▶ Directions for this task
What you return must be every line below that includes the word "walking".

** Supplied data follows **

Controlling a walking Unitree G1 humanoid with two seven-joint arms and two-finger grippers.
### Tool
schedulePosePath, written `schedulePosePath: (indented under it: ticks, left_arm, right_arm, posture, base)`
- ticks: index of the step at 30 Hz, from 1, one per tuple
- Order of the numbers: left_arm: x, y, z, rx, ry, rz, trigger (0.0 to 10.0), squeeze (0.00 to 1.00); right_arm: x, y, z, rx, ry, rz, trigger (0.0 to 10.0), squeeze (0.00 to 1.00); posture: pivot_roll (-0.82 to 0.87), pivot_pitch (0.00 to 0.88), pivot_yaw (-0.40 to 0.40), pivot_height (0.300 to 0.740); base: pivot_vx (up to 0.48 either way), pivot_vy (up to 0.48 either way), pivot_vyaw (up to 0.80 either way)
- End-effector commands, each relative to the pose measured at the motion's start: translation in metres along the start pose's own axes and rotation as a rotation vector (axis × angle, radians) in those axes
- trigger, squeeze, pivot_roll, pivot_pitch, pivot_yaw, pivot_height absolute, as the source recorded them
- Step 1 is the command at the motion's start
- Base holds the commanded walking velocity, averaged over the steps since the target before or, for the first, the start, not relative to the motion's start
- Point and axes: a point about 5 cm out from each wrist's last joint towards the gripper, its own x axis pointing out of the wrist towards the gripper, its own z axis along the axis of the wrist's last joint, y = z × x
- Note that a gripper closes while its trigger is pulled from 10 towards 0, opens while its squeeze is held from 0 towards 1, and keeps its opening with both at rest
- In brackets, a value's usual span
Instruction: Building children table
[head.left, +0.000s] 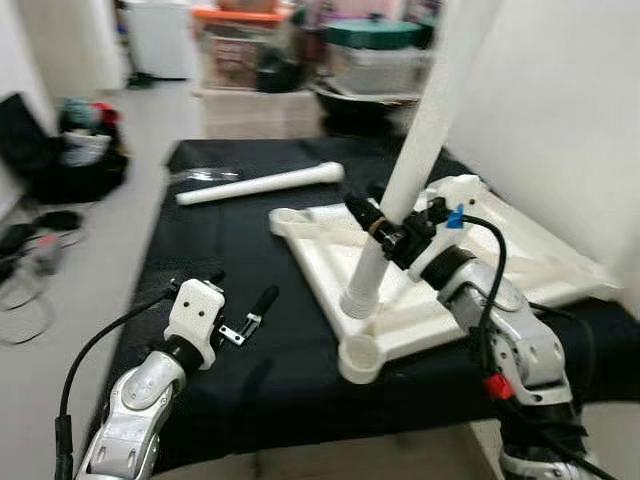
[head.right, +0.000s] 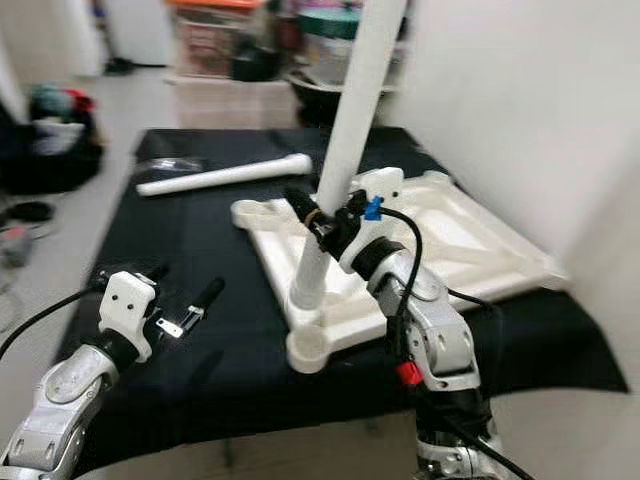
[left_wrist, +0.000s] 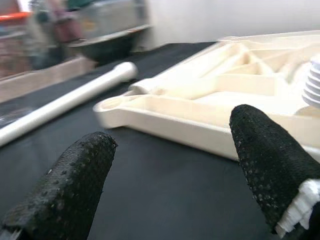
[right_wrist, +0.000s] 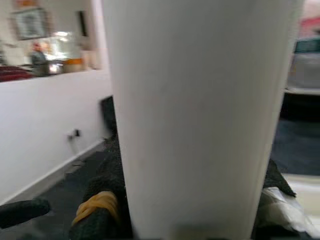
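text: none legible | labels/brands/numbers: none readable on any surface | far storage boxes too blurred to read

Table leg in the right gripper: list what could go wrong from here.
1. The leg leans as the right gripper holds it low down, so its threaded end, beside the corner socket rather than in it, may cross-thread or miss.
2. The tabletop lies loose on the black cloth. The left gripper is open and off it, so pushing or twisting could slide it.
3. The long top of the leg could swing into the wall.
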Motion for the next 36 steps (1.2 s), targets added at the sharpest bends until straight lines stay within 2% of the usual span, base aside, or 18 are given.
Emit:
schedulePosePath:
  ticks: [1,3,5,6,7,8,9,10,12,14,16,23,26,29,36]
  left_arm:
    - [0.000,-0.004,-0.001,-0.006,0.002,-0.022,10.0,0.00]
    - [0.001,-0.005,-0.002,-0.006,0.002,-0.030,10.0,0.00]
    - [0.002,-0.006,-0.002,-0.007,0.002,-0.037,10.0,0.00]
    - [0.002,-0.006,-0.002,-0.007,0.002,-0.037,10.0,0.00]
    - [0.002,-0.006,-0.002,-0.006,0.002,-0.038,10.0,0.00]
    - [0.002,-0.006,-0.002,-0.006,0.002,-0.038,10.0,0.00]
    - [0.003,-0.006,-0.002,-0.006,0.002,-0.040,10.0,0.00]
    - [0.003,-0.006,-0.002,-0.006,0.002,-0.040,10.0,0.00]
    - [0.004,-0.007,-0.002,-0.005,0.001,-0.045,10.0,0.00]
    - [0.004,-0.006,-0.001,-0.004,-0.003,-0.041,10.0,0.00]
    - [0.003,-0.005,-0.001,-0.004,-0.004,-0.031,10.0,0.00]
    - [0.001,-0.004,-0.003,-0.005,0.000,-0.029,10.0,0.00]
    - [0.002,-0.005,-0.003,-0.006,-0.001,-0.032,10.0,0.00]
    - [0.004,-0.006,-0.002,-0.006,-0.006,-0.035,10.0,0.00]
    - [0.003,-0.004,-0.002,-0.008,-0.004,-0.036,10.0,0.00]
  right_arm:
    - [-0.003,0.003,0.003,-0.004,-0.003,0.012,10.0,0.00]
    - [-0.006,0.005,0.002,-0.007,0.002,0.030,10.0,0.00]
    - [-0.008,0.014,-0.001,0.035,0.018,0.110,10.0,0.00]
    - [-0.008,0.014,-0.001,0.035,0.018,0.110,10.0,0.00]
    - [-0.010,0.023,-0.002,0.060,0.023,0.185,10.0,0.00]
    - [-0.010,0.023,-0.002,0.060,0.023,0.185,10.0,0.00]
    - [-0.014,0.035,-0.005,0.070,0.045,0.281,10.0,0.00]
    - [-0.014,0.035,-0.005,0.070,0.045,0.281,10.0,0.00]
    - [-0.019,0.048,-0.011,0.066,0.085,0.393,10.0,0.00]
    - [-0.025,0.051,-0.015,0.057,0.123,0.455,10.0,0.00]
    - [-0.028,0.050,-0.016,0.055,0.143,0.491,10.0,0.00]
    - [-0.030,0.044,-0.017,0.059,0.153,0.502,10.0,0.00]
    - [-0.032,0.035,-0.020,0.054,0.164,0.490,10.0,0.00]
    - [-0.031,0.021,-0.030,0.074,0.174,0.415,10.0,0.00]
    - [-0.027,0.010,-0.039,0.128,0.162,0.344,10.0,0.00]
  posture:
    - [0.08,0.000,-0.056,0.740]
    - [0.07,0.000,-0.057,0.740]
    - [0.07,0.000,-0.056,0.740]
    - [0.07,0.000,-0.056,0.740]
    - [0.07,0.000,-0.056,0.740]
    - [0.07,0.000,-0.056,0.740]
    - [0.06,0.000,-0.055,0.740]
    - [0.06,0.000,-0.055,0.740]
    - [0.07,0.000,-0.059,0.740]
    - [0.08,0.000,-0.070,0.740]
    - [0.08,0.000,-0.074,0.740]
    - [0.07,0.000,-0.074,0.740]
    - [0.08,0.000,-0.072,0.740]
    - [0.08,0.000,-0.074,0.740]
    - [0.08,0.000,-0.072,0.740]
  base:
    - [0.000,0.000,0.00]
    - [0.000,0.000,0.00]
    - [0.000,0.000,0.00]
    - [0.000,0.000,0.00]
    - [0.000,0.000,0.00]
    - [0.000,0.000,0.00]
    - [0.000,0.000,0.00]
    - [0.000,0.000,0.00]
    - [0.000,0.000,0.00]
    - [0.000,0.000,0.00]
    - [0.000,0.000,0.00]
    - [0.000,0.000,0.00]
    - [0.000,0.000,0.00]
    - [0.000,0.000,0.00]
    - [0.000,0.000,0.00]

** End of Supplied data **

▶ Task answer
Controlling a walking Unitree G1 humanoid with two seven-joint arms and two-finger grippers.
- Base holds the commanded walking velocity, averaged over the steps since the target before or, for the first, the start, not relative to the motion's start

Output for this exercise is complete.